**YOUR INSTRUCTIONS**. Leave every picture out and print exactly the lines that run from the one containing "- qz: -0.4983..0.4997" to the end of the listing.

SUPPLIED DATA Start Marker

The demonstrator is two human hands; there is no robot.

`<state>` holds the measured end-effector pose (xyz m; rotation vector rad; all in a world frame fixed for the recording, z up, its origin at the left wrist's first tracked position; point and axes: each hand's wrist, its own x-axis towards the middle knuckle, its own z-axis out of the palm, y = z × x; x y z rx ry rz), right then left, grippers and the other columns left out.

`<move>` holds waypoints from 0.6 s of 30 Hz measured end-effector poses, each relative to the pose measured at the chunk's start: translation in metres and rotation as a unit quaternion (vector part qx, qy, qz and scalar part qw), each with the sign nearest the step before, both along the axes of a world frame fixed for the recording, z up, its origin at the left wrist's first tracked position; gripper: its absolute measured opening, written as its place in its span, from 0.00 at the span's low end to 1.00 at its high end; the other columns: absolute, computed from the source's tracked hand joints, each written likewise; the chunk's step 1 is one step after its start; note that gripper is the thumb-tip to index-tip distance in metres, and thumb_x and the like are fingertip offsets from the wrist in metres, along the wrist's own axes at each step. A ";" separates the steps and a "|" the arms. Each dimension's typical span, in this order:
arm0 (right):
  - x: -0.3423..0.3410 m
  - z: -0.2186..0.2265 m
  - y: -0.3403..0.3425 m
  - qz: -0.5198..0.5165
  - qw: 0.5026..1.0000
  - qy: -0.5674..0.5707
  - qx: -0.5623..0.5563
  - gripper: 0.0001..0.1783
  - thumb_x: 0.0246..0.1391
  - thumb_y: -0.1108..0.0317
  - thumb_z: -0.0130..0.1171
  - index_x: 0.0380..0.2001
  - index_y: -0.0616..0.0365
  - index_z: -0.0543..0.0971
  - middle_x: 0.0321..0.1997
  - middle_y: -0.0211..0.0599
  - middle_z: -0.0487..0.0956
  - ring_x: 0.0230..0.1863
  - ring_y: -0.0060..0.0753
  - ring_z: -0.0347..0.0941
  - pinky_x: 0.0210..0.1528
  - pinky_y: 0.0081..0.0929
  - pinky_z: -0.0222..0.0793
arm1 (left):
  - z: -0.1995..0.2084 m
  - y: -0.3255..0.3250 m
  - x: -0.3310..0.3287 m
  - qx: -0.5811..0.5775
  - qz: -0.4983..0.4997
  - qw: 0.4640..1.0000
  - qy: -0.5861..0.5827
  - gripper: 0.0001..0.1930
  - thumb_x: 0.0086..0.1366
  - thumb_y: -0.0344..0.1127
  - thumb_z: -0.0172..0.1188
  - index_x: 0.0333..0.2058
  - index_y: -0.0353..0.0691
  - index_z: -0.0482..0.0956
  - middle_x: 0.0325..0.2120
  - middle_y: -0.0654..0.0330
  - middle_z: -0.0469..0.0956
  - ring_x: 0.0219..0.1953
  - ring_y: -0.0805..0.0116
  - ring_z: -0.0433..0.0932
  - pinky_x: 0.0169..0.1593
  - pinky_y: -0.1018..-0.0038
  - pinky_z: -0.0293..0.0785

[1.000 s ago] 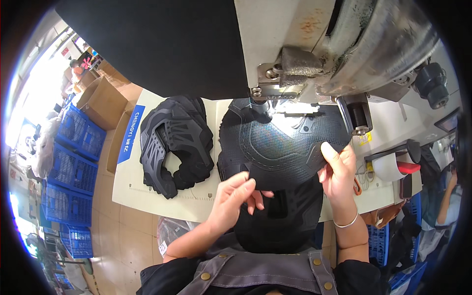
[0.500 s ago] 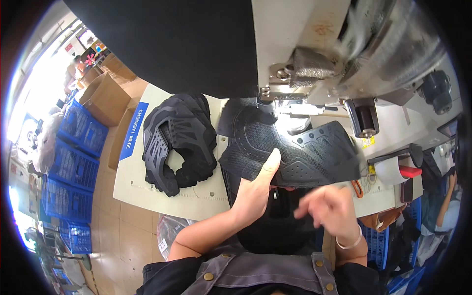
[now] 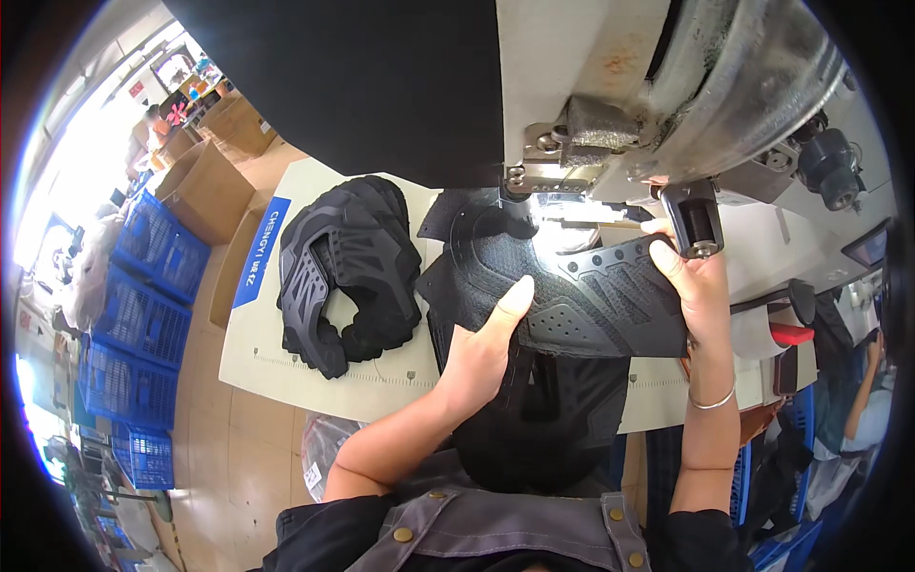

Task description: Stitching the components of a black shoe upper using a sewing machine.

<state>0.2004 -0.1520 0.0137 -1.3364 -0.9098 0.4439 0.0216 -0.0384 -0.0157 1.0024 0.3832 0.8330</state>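
A black shoe upper (image 3: 591,307) with a textured mesh surface, punched holes and raised strips lies under the sewing machine head (image 3: 562,105). My left hand (image 3: 484,360) grips its near edge, thumb pressed on top and fingers hidden beneath. My right hand (image 3: 701,286) pinches the upper's right end, thumb on top, close beside the black metal cylinder of the machine. The machine's lamp lights the upper's far edge, where the needle area is hard to make out. More black shoe uppers (image 3: 562,419) hang over the table's front edge, below the one I hold.
On the left of the pale machine table (image 3: 381,400) is a stack of curved black shoe uppers (image 3: 367,253). Blue crates (image 3: 143,286) and cardboard boxes (image 3: 202,191) stand on the floor at left. A red-ended object (image 3: 791,334) lies at right; another person's arm (image 3: 867,386) shows beyond.
My right hand has moved up and right from near the upper's lower edge and taken hold of its right end. My left hand keeps its grip, shifted slightly left.
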 end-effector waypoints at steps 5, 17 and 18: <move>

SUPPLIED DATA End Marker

**OUTPUT**.
  - qz: -0.4983..0.4997
  - qw: 0.4640..1.0000
  - qy: -0.5861..0.5827
  - gripper: 0.0001..0.1930
  - thumb_x: 0.0086..0.1366
  - thumb_y: -0.0344..0.1127
  - thumb_z: -0.0172..0.1188
  - index_x: 0.0333..0.2058
  - index_y: -0.0353..0.0691
  - index_z: -0.0482..0.0956
  - middle_x: 0.0325..0.2120
  - middle_y: -0.0654..0.0330
  - middle_z: -0.0469..0.0956
  - ring_x: 0.0219..0.1953
  - ring_y: -0.0805..0.0116
  - ring_z: -0.0433..0.0932
  - pinky_x: 0.0169..0.1593
  - pinky_y: -0.1018..-0.0038
  - pinky_z: -0.0293..0.0785

[1.000 s ago] 
[0.500 s ago] 
[now] 

Task description: Stitching the components of a black shoe upper using a sewing machine.

<state>0.2004 -0.1520 0.0137 -1.3364 -0.9098 0.4439 0.0216 -0.0384 -0.0157 1.0024 0.3832 0.8330</state>
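A black shoe upper (image 3: 591,307) with a textured mesh surface, punched holes and raised strips lies under the sewing machine head (image 3: 562,105). My left hand (image 3: 484,360) grips its near edge, thumb pressed on top and fingers hidden beneath. My right hand (image 3: 701,286) pinches the upper's right end, thumb on top, close beside the black metal cylinder of the machine. The machine's lamp lights the upper's far edge, where the needle area is hard to make out. More black shoe uppers (image 3: 562,419) hang over the table's front edge, below the one I hold.
On the left of the pale machine table (image 3: 381,400) is a stack of curved black shoe uppers (image 3: 367,253). Blue crates (image 3: 143,286) and cardboard boxes (image 3: 202,191) stand on the floor at left. A red-ended object (image 3: 791,334) lies at right; another person's arm (image 3: 867,386) shows beyond.
My right hand has moved up and right from near the upper's lower edge and taken hold of its right end. My left hand keeps its grip, shifted slightly left.
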 end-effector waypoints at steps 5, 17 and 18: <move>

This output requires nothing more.